Токсические свойства препарата оценивали в опытах по определению острой и хронической токсичности. Для изучения острой токсичности белым мышам вводили препарат внутрибрюшинно однократно в дозе 0,5 мл (25 мкг/доза) на мышь (что соответствует 2994 человеческим дозам), морским свинкам (массой 300-350 г) - подкожно в дозе 5,0 мл (250 мкг/доза) на морскую свинку (что соответствует 1851 человеческой дозе). При изучении хронической токсичности белым мышам вводили адъювант в концентрации 50 мкг/мл в дозе по 0,5 мл (25 мкг) внутрибрюшинно трехкратно (1, 4, 9 сутки) в суммарной дозе 1,5 мл на мышь (что соответствует 8982 человеческим дозам). Животным группы сравнения водили 0,9% раствор натрия хлорида по аналогичным схемам.

Результаты наблюдения показали, что однократное и многократное введение препарата не вызывало гибели животных, не приводило к снижению массы тела (табл.5, 6), изменениям волосяного покрова, некробиотическим изменениям на месте введения.

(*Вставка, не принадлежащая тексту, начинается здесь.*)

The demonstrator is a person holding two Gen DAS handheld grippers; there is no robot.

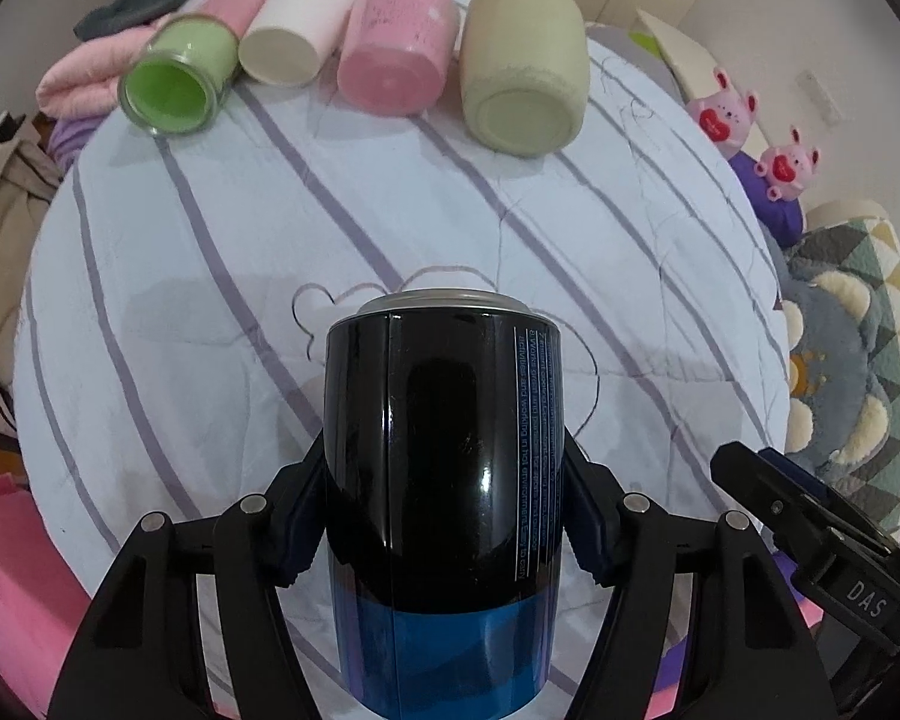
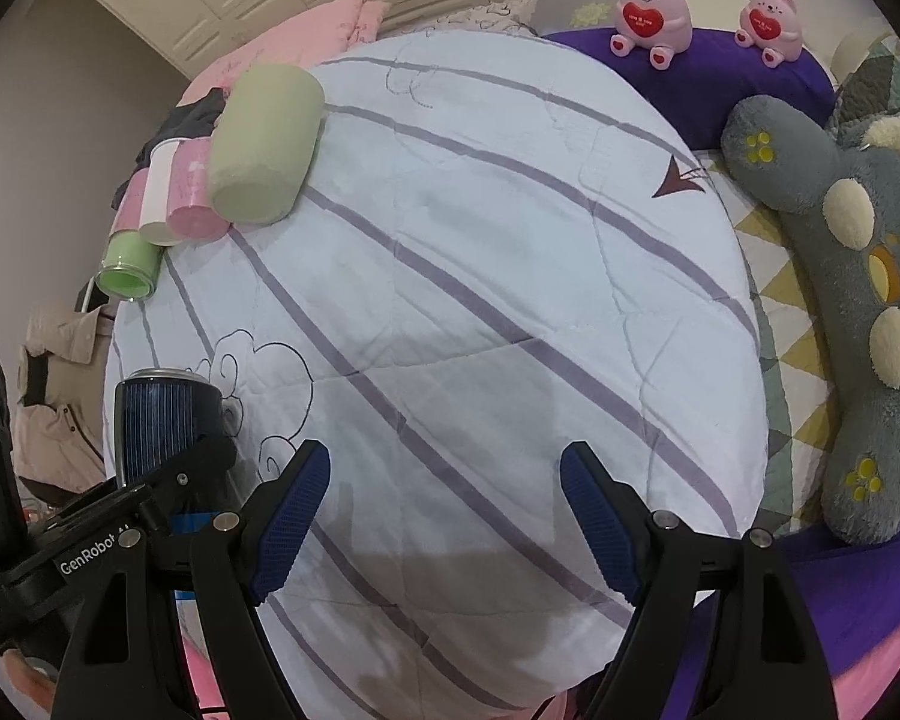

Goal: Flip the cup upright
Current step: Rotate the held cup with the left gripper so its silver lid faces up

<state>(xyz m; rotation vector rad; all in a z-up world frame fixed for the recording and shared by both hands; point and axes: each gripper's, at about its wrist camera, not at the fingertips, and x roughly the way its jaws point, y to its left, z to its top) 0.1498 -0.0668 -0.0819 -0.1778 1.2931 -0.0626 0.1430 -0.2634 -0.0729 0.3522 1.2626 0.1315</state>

Через 24 ч и 13 суток после последней инъекции при оценке хронической токсичности в группе сравнения и опытной группе внутренние органы животных имели все характерные признаки, расположение и строение. Оболочки, выстилающие внутренние полости влажные, серовато-розового цвета, без признаков воспаления.

Таким образом, при изучении острой и хронической токсичности было установлено, что экспериментальный адъювант не вызывает симптомов интоксикации, не обладает токсическим действием на системы и органы лабораторных животных, не способствует развитию патологических, в том числе воспалительных, дистрофических и некротических изменений.